Aktualisiert 24.06.2004 21:27

Peinlich: Landgericht hat Bohlen das Maul gestopft

Pop-Produzent Dieter Bohlen
hat im Streit mit seinem früheren Gesangs-Partner Thomas Anders vor Gericht eine Schlappe erlitten.

Poptitan Dieter Bohlen (50) darf nicht mehr behaupten, sein ehemaliger Modern-Talking-Kollege Thomas Anders (41) habe Gelder unterschlagen, urteilte das Berliner Landgericht gestern. Bohlen hatte in seinem Bestseller «Hinter den Kulissen» behauptet, Anders habe bei einer gemeinsamen Tournee Gelder für sich abgezweigt. Anders habe nicht betrogen, urteilte dagegen das Gericht.
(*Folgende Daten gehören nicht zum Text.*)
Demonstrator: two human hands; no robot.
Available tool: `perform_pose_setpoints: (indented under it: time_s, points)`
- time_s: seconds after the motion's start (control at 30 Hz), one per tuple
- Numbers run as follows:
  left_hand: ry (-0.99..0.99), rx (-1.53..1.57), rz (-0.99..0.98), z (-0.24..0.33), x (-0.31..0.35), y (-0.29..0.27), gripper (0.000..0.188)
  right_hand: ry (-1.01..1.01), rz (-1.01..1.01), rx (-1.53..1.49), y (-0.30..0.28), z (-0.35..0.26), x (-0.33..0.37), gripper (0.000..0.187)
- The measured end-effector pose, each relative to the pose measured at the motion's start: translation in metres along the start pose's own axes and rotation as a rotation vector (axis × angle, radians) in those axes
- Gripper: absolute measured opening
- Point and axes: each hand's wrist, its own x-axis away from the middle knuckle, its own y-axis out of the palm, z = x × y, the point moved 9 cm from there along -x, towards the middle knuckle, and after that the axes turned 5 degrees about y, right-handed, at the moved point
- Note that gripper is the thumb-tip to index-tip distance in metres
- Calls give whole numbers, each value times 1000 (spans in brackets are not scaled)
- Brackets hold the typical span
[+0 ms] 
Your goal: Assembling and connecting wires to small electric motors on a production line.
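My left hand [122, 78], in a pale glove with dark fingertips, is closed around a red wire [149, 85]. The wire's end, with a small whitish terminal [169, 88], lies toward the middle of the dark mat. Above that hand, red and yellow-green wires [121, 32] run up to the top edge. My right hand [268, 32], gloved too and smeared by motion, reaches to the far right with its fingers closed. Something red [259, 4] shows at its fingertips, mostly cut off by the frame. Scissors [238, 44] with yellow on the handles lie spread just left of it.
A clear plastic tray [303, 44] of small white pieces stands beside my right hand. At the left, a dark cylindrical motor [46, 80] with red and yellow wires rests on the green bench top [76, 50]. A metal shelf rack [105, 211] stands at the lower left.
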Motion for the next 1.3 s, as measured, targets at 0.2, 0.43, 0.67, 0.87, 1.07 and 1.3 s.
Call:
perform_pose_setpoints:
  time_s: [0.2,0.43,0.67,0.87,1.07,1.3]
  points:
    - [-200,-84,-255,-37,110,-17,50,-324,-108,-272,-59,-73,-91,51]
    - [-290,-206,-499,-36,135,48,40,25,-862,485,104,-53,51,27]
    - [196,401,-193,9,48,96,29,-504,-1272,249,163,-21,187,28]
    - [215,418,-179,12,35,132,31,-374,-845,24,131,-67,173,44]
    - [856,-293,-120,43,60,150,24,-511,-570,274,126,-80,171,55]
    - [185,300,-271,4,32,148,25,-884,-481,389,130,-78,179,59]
Bohlen muss 375000 Franken Ordnungsgeld zahlen oder bis zu sechs Monate ins Gefängnis, wenn er seinen Ex-Partner weiterhin der Unterschlagung bezichtigt. «Es ist offensichtlich, dass Thomas Anders nicht betrogen hat», sagte der Richter. Bohlen habe keine Beweise vorgelegt, dass Anders auch nur einen Rappen in die eigene Tasche gesteckt hat.
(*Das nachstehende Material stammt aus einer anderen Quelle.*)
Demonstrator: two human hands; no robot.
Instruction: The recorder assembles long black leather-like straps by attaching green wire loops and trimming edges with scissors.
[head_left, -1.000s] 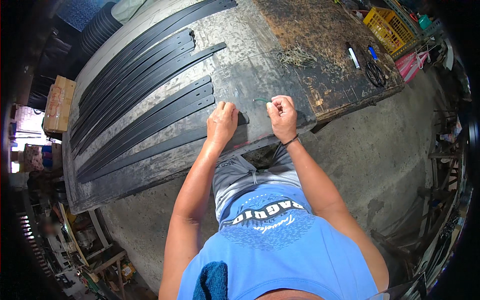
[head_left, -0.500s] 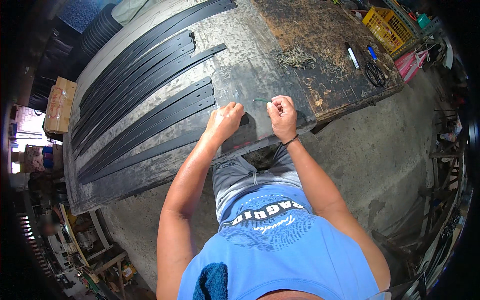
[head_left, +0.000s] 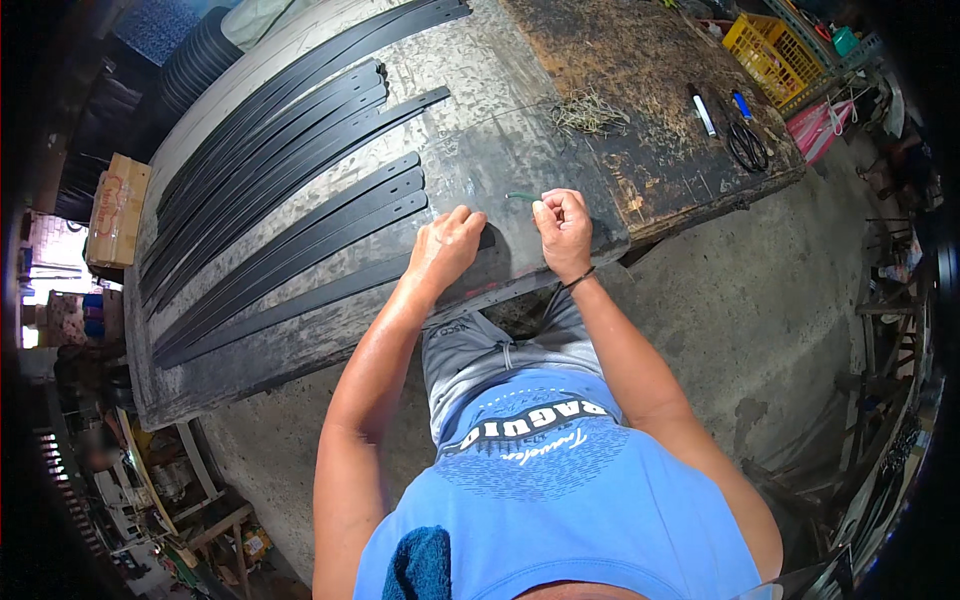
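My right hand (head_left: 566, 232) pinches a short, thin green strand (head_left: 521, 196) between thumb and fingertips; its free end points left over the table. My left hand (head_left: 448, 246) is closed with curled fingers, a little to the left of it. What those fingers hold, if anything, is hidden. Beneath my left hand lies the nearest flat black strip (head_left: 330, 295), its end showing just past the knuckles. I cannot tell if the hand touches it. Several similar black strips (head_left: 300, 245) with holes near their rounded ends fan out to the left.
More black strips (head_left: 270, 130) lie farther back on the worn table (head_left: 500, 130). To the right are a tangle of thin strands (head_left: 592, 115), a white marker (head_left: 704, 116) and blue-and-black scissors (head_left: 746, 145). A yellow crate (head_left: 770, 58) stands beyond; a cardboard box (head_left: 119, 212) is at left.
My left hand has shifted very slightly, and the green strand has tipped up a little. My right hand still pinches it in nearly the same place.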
Bohlen war nicht selbst zum Gerichtstermin er-schienen. Der Zwist mit Anders kostete den Multimillionär bisher knapp 9000 Franken Gerichts- und Anwaltskosten.
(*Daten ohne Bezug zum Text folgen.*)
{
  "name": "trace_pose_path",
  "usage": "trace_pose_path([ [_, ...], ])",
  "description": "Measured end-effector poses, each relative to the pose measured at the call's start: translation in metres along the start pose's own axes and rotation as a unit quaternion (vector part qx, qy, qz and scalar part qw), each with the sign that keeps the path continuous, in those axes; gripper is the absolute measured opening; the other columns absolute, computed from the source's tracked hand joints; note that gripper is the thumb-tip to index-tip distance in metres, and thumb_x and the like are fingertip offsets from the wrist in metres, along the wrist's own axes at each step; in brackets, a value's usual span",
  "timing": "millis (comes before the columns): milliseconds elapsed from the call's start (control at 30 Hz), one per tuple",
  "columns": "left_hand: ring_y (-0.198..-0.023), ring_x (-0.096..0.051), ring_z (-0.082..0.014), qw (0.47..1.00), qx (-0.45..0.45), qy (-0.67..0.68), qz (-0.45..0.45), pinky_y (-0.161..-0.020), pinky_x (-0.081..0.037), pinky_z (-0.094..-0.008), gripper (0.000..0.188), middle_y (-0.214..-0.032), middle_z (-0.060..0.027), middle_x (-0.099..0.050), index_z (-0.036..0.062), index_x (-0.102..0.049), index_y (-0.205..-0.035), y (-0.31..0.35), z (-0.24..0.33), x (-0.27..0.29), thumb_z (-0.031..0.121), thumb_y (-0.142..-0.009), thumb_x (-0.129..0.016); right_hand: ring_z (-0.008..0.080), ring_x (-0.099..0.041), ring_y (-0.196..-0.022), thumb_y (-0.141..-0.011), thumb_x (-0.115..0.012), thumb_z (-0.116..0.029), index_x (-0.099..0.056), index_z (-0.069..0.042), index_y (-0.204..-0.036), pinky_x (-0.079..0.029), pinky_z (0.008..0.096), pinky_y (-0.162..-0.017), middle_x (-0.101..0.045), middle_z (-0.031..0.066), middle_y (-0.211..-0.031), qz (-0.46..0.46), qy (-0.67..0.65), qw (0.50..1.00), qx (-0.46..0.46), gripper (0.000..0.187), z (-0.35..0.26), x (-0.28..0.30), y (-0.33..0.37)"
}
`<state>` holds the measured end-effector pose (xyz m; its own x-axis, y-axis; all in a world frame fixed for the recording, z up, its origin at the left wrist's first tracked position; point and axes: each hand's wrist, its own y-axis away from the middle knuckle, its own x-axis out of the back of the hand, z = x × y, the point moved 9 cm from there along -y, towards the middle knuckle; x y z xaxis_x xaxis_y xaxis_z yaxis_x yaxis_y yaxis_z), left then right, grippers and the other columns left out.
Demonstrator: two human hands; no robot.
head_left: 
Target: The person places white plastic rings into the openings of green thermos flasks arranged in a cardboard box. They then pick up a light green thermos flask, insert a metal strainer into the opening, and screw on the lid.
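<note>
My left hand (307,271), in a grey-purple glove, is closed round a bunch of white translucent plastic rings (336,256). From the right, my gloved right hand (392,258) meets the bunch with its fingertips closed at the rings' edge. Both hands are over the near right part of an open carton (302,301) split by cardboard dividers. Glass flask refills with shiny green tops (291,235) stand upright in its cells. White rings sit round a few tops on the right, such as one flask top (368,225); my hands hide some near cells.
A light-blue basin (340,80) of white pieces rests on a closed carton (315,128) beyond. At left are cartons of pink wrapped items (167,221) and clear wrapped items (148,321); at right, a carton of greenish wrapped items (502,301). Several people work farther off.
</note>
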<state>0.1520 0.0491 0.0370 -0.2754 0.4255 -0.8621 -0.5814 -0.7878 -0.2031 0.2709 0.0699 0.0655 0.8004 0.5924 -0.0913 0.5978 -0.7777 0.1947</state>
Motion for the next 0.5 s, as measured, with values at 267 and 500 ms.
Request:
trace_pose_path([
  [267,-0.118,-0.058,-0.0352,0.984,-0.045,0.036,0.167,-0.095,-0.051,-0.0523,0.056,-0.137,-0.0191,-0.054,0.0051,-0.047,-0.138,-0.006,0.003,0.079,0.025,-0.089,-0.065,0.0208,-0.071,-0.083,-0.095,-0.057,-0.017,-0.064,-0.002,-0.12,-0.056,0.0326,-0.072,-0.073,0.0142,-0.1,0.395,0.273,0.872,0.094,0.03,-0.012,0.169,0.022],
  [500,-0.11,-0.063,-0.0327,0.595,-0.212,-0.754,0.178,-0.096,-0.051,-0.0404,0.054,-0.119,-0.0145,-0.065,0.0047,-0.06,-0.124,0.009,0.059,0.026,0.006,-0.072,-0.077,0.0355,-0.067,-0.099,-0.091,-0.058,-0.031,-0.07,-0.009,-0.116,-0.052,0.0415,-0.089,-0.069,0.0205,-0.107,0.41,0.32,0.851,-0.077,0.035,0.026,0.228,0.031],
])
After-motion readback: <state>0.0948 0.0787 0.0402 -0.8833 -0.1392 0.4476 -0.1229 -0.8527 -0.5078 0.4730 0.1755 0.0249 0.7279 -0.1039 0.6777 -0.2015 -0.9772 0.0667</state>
In der Neuauflage des Buchs sind die beanstandeten Passagen gestrichen. Auf der Frankfurter Buchmesse musste das Werk des Musikproduzenten bereits mit geschwärzten Passagen präsentiert werden. Auch andere Prominente wie die «Tagesschau»-Sprecher Jens Riewa (40) und Eva Herman (45) waren mit Erfolg gegen Bohlens Biografie vor Gericht gezogen.